5. Develop the research and professional workforce
A shift to an SDH perspective and a look at the larger context in which people are born, live, work, and play will give rise to research and a health-care system that increasingly focuses on prevention. This shift to an SDH prevention agenda requires training and enhancing the skill sets of the health research and care delivery workforce. Multilevel and multi-factorial health equity research promotes the building of research teams that are transdisciplinary and multi-professional. Both the CPHHD and TREC initiatives have a training core that promotes the building of such diverse research teams. These NIH-supported centers recognize the challenges faced by underserved, resource-poor communities, understand the constraints and health-care barriers these populations face, and, at the same time, acknowledge that these communities may also have health-promoting assets. Thus, these research centers train students across disciplines and professions to work in large scientific and research teams to address the goal of health equity.

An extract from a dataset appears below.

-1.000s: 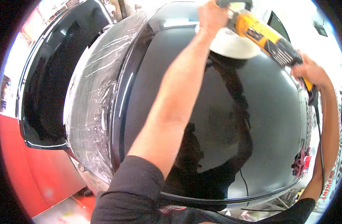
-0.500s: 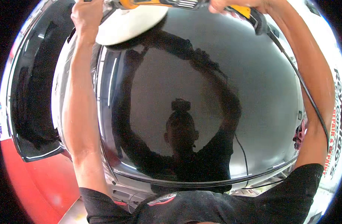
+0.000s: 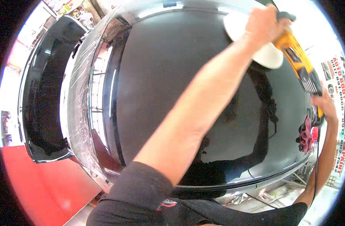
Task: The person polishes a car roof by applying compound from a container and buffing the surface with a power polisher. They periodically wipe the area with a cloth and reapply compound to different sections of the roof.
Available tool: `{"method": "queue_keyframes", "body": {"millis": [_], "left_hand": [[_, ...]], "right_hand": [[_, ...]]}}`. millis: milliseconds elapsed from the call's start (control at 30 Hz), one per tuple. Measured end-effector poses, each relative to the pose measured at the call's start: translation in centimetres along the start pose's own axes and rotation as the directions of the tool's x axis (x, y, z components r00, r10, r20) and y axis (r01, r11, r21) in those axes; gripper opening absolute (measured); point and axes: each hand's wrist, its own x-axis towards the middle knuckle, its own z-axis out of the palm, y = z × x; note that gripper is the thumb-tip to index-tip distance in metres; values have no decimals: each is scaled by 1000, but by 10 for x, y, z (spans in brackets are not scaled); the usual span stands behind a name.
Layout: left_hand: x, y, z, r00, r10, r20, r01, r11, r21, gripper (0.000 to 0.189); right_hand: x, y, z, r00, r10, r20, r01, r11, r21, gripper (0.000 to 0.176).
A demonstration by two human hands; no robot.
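A yellow and black rotary polisher [image 3: 296, 60] lies over the far right of a glossy black car panel [image 3: 172, 67]. Its round white pad [image 3: 269, 56] rests against the panel, partly covered by my forearm. My left hand [image 3: 263, 24] is closed around the dark front handle, near the head. Farther down at the right, my right hand [image 3: 327, 105] grips the rear end of the polisher. The black cord [image 3: 317, 162] runs down from that end, along my right arm.
A pink cloth [image 3: 305, 135] hangs at the panel's right edge. Clear plastic film [image 3: 80, 98] covers the body on the left. Another black panel [image 3: 44, 90] stands beyond it, above a red surface [image 3: 44, 180]. A lettered banner [image 3: 336, 79] is at far right.
Both hands have carried the polisher from the far left across to the far right of the panel. It has turned from lying crosswise to pointing down toward the right. My left arm now reaches across.
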Motion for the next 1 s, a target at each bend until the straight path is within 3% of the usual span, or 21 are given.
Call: {"method": "queue_keyframes", "body": {"millis": [67,200,267,333,367,433,467,500,567,633,667,700,733,767,800,833,900,967,1000], "left_hand": [[-9,14,29,995,50,88,-48,998,-27,55],[-30,27,15,999,20,29,-18,997,-68,48],[-37,44,-36,999,29,-16,-30,997,-64,46],[-60,68,-106,998,-48,-42,44,994,-95,44],[-70,81,-144,995,-85,-48,79,990,-119,43],[-96,79,-211,973,55,-225,-41,997,70,36],[-108,82,-256,979,-32,-202,55,992,110,38],[-103,40,-307,970,-151,-191,183,969,163,40],[-127,-9,-368,911,43,-410,63,968,241,27],[-163,-17,-432,900,33,-434,132,929,346,26],[-181,-14,-457,894,61,-445,149,894,422,23],[-197,-6,-472,847,-91,-524,337,854,397,22],[-205,4,-481,870,-41,-492,354,746,565,21],[-210,18,-478,804,-176,-568,423,841,339,21],[-212,22,-478,811,-207,-547,406,872,272,23],[-210,33,-476,839,-194,-509,444,784,433,23],[-198,32,-456,890,-213,-404,384,828,408,24],[-162,53,-397,958,-182,-220,272,822,501,26],[-150,63,-372,977,-165,-133,211,810,547,27]], "right_hand": [[-21,31,-16,999,44,-26,-43,999,29,94],[-44,29,-20,997,77,-12,-76,996,50,92],[-59,3,-19,1000,23,13,-24,995,98,94],[-73,-25,-16,971,-240,-17,238,968,-75,94],[-95,-69,-4,972,-231,38,233,970,-65,95],[-138,-157,18,966,-211,148,220,974,-48,97],[-122,-208,55,939,-227,259,246,968,-45,97],[-107,-258,91,899,-240,365,272,962,-36,96],[-66,-304,164,778,-450,439,513,858,-28,91],[-51,-331,224,472,-758,450,856,515,-30,81],[-57,-347,241,395,-755,524,870,490,49,78],[-62,-364,258,314,-742,592,871,473,132,75],[-67,-364,268,217,-792,571,887,404,223,68],[-88,-369,265,392,-656,645,829,556,61,68],[-96,-359,268,465,-585,665,751,659,54,67],[-96,-340,267,412,-697,587,784,600,162,62],[-100,-299,250,480,-646,594,655,714,248,66],[-116,-259,210,589,-456,667,388,884,261,74],[-120,-234,195,605,-435,666,249,899,361,75]]}}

In addition, new partnerships will have to be formed across federal agencies as well as with universities and colleges, health-care, and community organizations to adequately prepare a health workforce with the capacity to understand the role of social determinants on the health and health outcomes of populations. One of NIH's sister agencies is the Health Resources and Services Administration (HRSA). HRSA's Bureau of Health Professions workforce training programs demonstrate the agency's commitment to reducing disparities and improving health equity by increasing the proportion of racial/ethnic minority groups and people with educational and economic disadvantages in the health professions. The rationale of this program is that a culturally and linguistically diverse workforce with their scope for sensitivity would facilitate increased access to quality health care. Partnerships with agencies such as HRSA are critical to ensure that a health workforce is trained to recognize and address health disparities and drive toward health equity from the context of an SDH perspective.
CONCLUSION
To advance a health equity research agenda that extends beyond documenting the problem of health disparities, it is necessary to commit to a complex, multidisciplinary, multilevel approach to research. Ideally, the research methods would be able to investigate the complex interplay among individual/behavioral, social, and structural factors and their impact on population health. In addition, communities and researchers should work collaboratively to incorporate community input to develop a set of robust measures and methodologies that will enable discoveries to be translated into effective interventions and public policies for health equity.
Footnotes
The views expressed in this article are those of the authors and do not necessarily represent those of the National Cancer Institute, the Health Resources and Services Administration, or the U.S. Department of Health and Human Services.